Recorded data

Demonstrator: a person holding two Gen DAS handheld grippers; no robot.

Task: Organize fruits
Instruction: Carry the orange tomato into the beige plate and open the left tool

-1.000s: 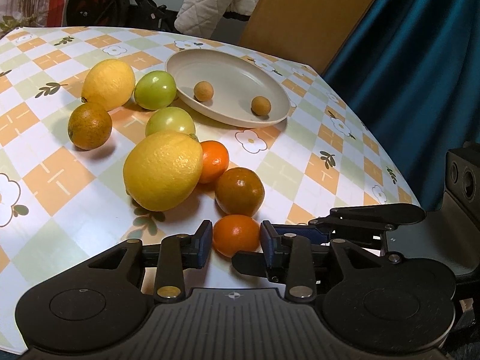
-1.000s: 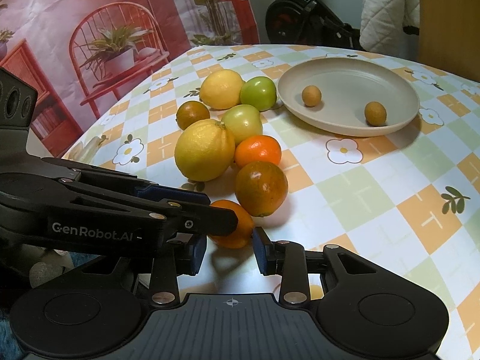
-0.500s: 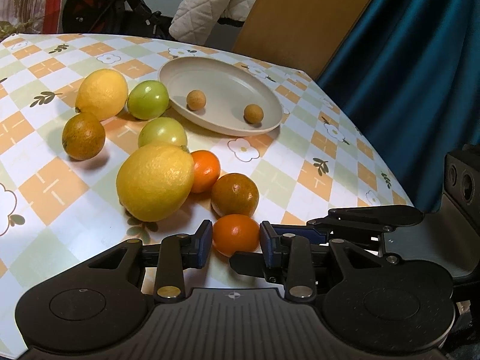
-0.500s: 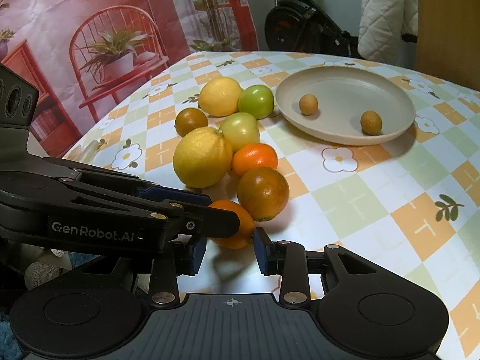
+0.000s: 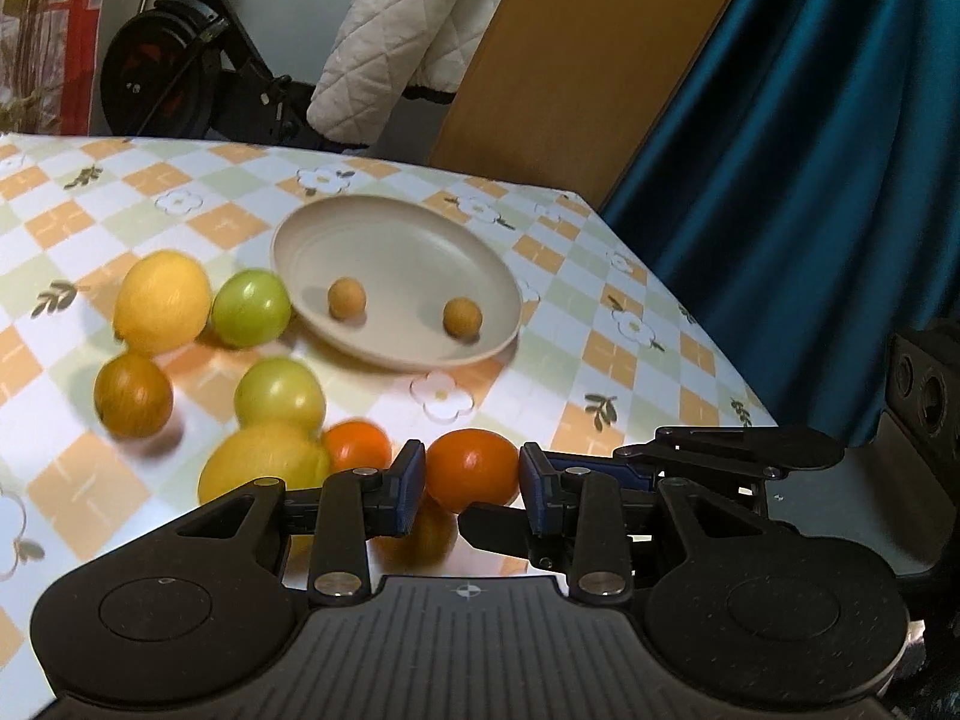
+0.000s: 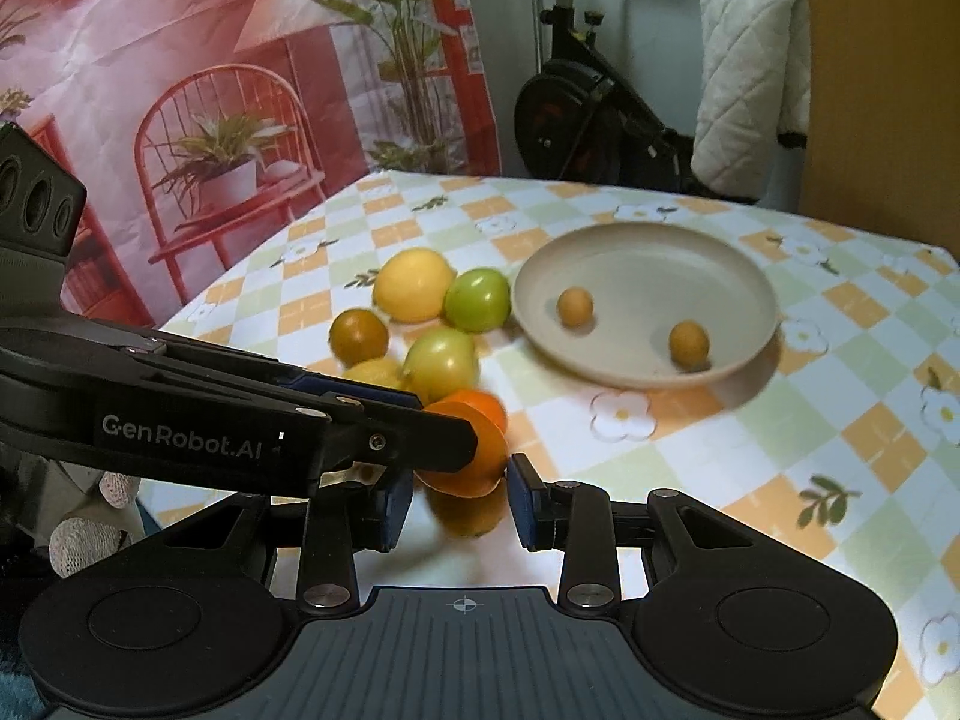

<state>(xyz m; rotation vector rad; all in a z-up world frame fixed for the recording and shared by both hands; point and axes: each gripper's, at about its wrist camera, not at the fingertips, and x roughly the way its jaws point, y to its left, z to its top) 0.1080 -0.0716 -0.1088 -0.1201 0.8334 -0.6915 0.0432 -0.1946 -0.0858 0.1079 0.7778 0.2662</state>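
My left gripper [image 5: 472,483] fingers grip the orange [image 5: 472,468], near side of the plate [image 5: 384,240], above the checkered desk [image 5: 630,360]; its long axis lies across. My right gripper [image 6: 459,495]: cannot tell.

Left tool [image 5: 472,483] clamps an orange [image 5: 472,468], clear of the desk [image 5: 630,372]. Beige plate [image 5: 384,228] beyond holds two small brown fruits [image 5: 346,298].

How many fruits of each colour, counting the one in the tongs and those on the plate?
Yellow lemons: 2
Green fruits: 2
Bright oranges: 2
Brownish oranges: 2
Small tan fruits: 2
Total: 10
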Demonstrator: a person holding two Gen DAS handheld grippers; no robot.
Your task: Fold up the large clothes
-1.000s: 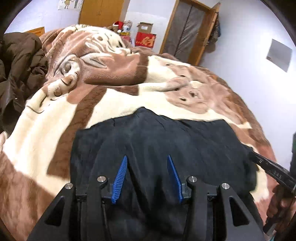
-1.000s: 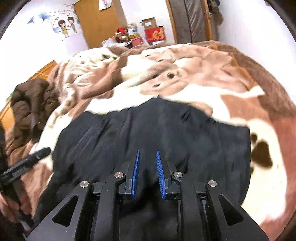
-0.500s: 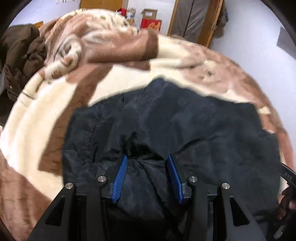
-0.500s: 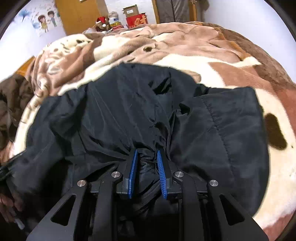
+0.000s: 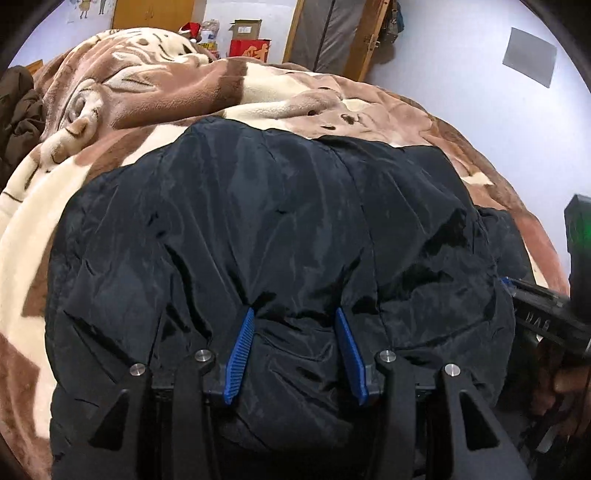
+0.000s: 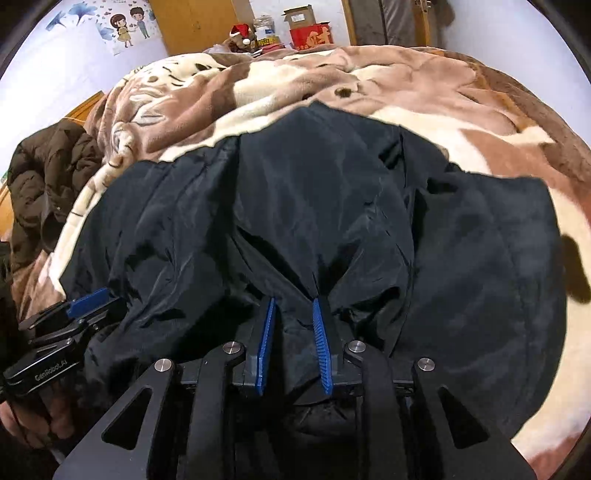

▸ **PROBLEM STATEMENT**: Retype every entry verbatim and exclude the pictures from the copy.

▸ **OUTPUT OF THE TASK**:
Demonstrator: a person holding two Gen DAS handheld grippers; no robot.

Task: Organize fruits
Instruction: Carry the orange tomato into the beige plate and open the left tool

-1.000s: 
-1.000s: 
-0.500s: 
-0.500s: 
+0.000s: 
+0.000s: 

<state>(xyz m; rotation vector rad; all in a z-up world frame fixed for the recording and shared by both hands; point and axes: each gripper's, at about its wrist camera, not at the fingertips, and x roughly the way its jaws point, y to its left, z to its top) 0.1080 -0.0716 -0.1088 -0.1201 0.8334 -0.6915 0.0432 -0.1946 -0.0858 0.1079 0.7778 0.2662</state>
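My left gripper [image 5: 472,483] fingers grip the orange [image 5: 472,468], near side of the plate [image 5: 384,240], above the checkered desk [image 5: 630,360]; its long axis lies across. My right gripper [image 6: 459,495]: cannot tell.

Left tool [image 5: 472,483] clamps an orange [image 5: 472,468], clear of the desk [image 5: 630,372]. Beige plate [image 5: 384,228] beyond holds two small brown fruits [image 5: 346,298].

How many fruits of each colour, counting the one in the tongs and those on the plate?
Yellow lemons: 2
Green fruits: 2
Bright oranges: 2
Brownish oranges: 2
Small tan fruits: 2
Total: 10
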Demonstrator: a person holding two Gen DAS handheld grippers; no robot.
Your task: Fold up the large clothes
-1.000s: 
-1.000s: 
-0.500s: 
-0.500s: 
+0.000s: 
+0.000s: 

An answer has been given, and the exercise is complete.